My wife is Eileen. We’ve been together for 50 years. My boys were young, like 6, 5, and 3. I looked at her, and she looked at me. I said, “I want to hock my socks,” because we had no dough. When I said no dough, I meant no dough, as we all relate. I said, “I’ll hock my socks if I need to. I want to get healthy.” That’s what we did. I kept my pair of socks, but we sold back whatever we had.

I found out I was a sex addict in recovery. This guy, Pat Collins, whom I later worked with and knew well, had this 12-Step help on a cassette. The cassette I got, somebody had already put something else on it. I listened to two workshops at once. It bled through. I pulled off what I needed and worked with that. I had a sponsor who guided me into my recovery group.

I started a 12-Step group with the SLAA in Tampa, Florida. I was working at a pretty good-sized church then. One of the people in my church came. They were there, and it was a woman. I thought, “I’m going to be outed.” I probably deserved to be outed. I was not anything special. We connected afterwards. She came after me and said, “If you don’t tell on me, I won’t tell on you.” I started my recovery like that. I have been doing the 12 Steps ever since.
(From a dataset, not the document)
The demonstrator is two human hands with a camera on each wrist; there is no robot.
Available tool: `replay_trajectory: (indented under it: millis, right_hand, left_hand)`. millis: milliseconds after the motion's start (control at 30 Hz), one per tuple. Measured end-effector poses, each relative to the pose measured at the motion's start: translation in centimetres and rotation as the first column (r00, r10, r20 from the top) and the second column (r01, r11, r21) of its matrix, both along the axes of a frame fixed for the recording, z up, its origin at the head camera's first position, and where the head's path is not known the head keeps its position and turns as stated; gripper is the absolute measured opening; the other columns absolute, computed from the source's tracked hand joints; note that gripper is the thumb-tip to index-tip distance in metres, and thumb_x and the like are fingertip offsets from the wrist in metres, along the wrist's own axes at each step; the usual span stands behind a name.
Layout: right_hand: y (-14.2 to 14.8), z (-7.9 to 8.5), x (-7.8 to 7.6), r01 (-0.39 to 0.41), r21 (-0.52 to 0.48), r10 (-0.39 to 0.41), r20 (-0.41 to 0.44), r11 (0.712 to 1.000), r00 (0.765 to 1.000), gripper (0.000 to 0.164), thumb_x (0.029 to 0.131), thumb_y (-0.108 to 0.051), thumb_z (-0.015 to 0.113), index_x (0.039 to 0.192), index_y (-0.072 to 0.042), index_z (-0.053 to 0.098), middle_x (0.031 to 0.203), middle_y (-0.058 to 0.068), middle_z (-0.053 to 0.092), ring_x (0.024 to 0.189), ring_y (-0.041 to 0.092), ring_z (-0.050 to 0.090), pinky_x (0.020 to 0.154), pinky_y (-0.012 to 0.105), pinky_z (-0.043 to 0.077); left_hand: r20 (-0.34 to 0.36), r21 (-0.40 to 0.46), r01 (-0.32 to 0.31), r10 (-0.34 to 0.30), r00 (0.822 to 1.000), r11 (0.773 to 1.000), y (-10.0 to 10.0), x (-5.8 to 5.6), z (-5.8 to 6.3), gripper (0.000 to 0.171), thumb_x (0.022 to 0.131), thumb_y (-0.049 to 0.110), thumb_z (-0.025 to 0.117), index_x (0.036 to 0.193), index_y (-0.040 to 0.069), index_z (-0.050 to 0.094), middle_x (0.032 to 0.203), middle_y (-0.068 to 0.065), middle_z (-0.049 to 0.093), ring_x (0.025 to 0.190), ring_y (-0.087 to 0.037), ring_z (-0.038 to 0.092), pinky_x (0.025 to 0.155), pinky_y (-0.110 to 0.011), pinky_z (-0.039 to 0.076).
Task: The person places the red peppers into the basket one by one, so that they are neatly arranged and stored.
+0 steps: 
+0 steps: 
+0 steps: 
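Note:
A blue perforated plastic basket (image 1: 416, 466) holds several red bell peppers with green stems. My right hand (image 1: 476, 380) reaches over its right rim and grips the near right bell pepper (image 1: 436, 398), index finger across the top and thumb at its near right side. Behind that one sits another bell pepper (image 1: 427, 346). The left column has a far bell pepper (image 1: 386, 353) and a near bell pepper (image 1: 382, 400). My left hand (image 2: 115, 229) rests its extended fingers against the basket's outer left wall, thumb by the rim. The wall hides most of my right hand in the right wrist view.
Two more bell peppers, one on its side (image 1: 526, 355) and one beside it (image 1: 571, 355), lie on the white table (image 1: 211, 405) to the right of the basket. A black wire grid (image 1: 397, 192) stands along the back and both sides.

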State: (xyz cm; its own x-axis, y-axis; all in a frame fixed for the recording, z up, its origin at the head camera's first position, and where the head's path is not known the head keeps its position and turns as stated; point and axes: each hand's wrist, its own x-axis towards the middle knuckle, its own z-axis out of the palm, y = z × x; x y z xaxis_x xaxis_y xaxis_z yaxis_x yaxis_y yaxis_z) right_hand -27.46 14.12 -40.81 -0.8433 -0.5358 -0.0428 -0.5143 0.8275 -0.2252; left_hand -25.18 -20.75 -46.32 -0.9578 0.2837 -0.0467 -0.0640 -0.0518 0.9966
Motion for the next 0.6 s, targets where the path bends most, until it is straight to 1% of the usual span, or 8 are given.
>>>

In about 1989, I did a special, intense workshop with a colleague of mine for many years. Her name is Marilyn Murray. She was then over in San Diego. I went over and spent a full day with her for a week. We did nothing but anger work. She told me that I destroyed seven of her tennis rackets. I think she was over-exaggerating, but she said I was the angriest person she’s ever treated, and she has treated some angry people. I don’t consider that something to brag about. It’s her experience, and that’s where I was at that time. Since that time, it’s not like I got born again all of a sudden, like, “I’m good. Look at me. I’m wonderful.” I’m human. That’s what I am. I learned how to get traction.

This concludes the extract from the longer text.